What’s Next For 3-D Printing? Car Bodies
Canadian start-up Urbee takes 2500 hours to print a car body that has only 40 parts
Steven Cherry: Hi, this is Steven Cherry for IEEE Spectrum’s “Techwise Conversations.”
Three-D printing is stepping out of the basements of hobbyists and onto the factory floor. And the changes it will usher in will make the plastics revolution seem like a blip in the timeline of manufacturing technologies. To take just one example of something that isn’t so practical even today, consider how you would add rigidity to specific sections of an object—say, a car fender.

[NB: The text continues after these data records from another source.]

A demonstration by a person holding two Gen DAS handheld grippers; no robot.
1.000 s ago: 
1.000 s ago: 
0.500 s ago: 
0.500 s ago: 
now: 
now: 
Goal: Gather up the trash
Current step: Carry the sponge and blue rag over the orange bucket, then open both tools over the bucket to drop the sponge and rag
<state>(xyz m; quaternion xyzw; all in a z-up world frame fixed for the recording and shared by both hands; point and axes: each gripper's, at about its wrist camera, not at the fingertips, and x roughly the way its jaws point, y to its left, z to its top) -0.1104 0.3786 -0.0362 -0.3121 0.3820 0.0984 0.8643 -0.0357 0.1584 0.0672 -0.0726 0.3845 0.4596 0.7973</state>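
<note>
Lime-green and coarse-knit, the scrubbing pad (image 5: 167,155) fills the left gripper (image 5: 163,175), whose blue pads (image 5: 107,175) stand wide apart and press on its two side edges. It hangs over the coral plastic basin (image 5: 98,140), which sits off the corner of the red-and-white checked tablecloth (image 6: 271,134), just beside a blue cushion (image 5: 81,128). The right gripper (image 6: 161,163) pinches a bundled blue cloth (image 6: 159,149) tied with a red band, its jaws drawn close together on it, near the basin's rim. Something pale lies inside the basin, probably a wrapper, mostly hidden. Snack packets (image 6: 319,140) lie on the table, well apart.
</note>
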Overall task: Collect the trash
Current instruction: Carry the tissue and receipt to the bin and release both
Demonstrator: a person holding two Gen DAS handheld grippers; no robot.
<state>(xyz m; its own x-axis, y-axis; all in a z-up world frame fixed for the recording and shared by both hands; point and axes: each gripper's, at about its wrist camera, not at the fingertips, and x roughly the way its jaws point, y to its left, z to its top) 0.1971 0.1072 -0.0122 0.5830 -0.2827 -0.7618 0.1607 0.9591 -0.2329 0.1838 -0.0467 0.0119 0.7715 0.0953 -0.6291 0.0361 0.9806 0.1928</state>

Here’s what Wired magazine had to say about it, in an article about the Urbee, a car whose fender and the rest of the car body is almost entirely manufactured with advanced 3-D printing techniques: “When applied to the right spots, this makes for a fender that’s as resilient as the one on your Prius, but much lighter. That translates to less weight to push, and a lighter car means more miles per gallon.”
Urbee is a new car company based in Winnipeg, in Manitoba, Canada. Its mission statement is basically, “How do we get a person from point A to point B with the least amount of energy possible?” Three-D construction is just a means to that end, along with a sci-fi-looking aerodynamic shape and a hybrid engine.
My guest today is the company’s cofounder, Jim Kor. He’s the owner of Kor Ecologic, which designed the Urbee and an upcoming Urbee 2 model. He joins us by phone.
Jim, welcome to the podcast.
Jim Kor: Yeah. Thanks, Steve. Thanks for having me. I’m really excited to talk about the car.
Steven Cherry: The popular press is starting to write a lot about 3-D printing, but I think it’s slow to realize, though, the wide range of materials you can use. We had a show last year about a titanium jawbone that was custom 3-D printed for implantation. Tell us about the plastic substance you use.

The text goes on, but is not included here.